Taipei Medical University, Taiwan
Zheng Cai-Mei has been graduated from Medical University of Yangon, Burma as Medical Doctor. She attained the specialties including Internal Medicine and Nephrology from the Taipei Medical University, Taiwan. Now, she has her PhD study in Graduate Institute of Medicine, Taipei Medical University, Taiwan, where she continued her research. She is now working as a Nephrologist at Shuang-Ho Hospital, Taipei Medical University, and as Lecturer in Nephrology, Internal Medicine Department at Taipei Medical University.

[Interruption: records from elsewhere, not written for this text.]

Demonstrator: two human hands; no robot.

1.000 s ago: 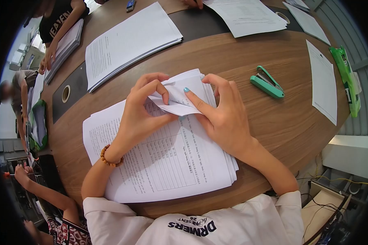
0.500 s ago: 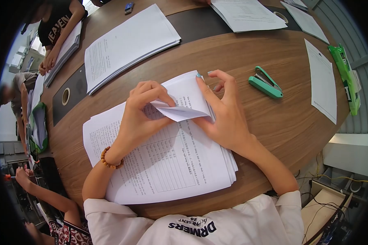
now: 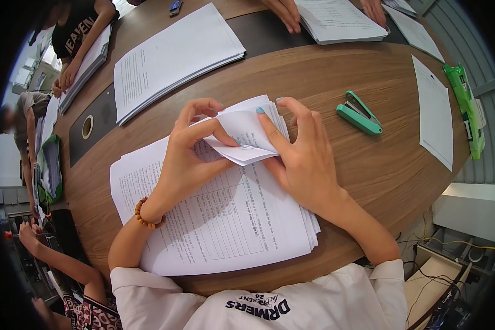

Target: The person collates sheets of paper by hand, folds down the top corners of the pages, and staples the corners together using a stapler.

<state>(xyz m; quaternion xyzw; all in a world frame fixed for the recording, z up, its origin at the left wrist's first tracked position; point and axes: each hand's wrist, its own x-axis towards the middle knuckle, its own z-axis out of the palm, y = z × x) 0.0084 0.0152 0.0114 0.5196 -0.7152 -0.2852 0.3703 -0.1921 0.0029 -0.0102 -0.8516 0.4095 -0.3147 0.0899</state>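
Observation:
A stack of printed paper sheets (image 3: 220, 220) lies on the wooden table right in front of me. Its far edge is bent up and folded back between my hands. My left hand (image 3: 195, 140), with a beaded bracelet at the wrist, pinches the folded sheets between thumb and index finger. On the right side of the fold, my right hand (image 3: 302, 151) holds the sheets, thumb beneath and index finger on top. To the right of the stack rests a green stapler (image 3: 359, 114).
Another paper stack (image 3: 176, 60) lies beyond mine. A co-worker's hands flank a stack (image 3: 341, 22) at the far side. At the right are a single sheet (image 3: 433, 113) and a green packet (image 3: 465, 110). Other people are at the left.
The turned-up sheets have shifted between my fingers, and my right index finger has bent inward over them. At the far side, a co-worker's hands have come in around the stack.

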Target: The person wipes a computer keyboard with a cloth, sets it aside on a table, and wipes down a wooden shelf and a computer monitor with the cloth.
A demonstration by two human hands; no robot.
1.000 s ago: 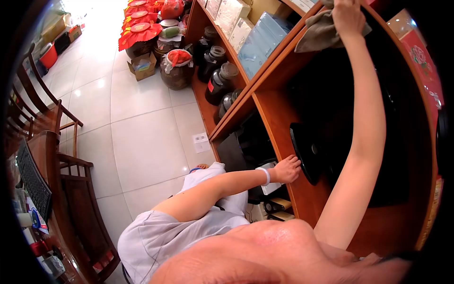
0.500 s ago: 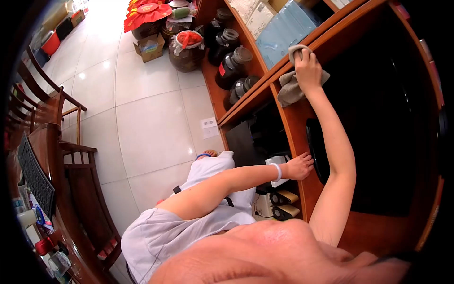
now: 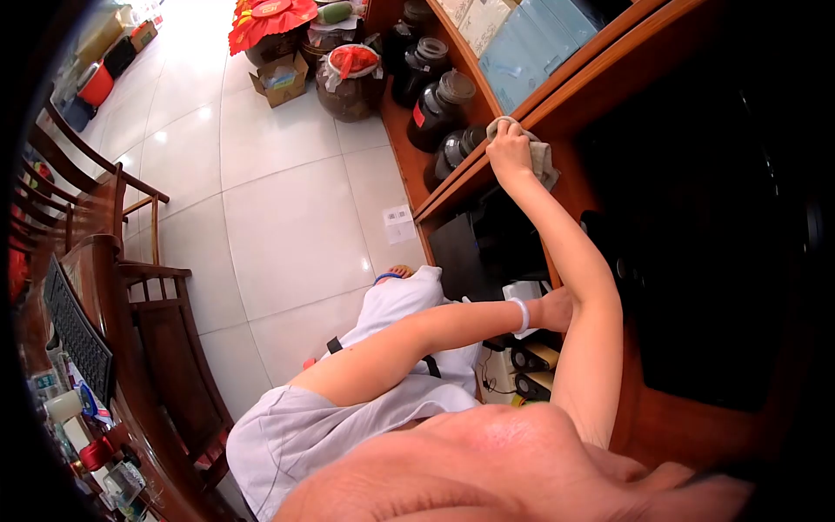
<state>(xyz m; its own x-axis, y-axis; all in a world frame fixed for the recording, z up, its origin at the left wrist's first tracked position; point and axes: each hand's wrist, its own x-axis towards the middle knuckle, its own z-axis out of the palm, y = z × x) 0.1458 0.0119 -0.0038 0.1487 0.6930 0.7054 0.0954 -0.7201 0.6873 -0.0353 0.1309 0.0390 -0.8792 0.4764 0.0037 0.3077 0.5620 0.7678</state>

The rapidly increasing number of patients with ESRD has become a worldwide medical catastrophe. Growing incidence of diabetes mellitus (DM) with the severe consequence of DN is the major reason for this widespread increase. DN, affecting more than one-third of patients with type 1 DM and up to 25% of all patients with type 2 DM, is an extremely common complication of DM that strongly contributes to patient morbidity and mortality. Traditionally, metabolic and hemodynamic factors are the main causes for renal lesions in patients with type 2 DM, while DN has been considered as a nonimmune disease. However, recent studies have shown that chronic inflammation is associated with the development and progression of type 2 DM, implying that immunologic and inflammatory mechanisms may play a significant role in the disease process. Characteristic findings of DN are hypertrophy of glomerular structures, thickening of basement membranes, and accumulation of extracellular matrix (ECM) components. Increased infiltration of monocytes/macrophages, activated T lymphocytes, as well as augmented expression of inflammatory cytokines in the kidney have also been found in patients with DN. The purpose of this review is to bring together current information concerning the role of cytokines in the development and progression of DN. Specific emphasis is placed on the potential interaction and contribution of these cytokines to kidney damage. In addition, gene polymorphism of cytokines and therapeutic strategies targeting of cytokines in the treatment of DN are reviewed.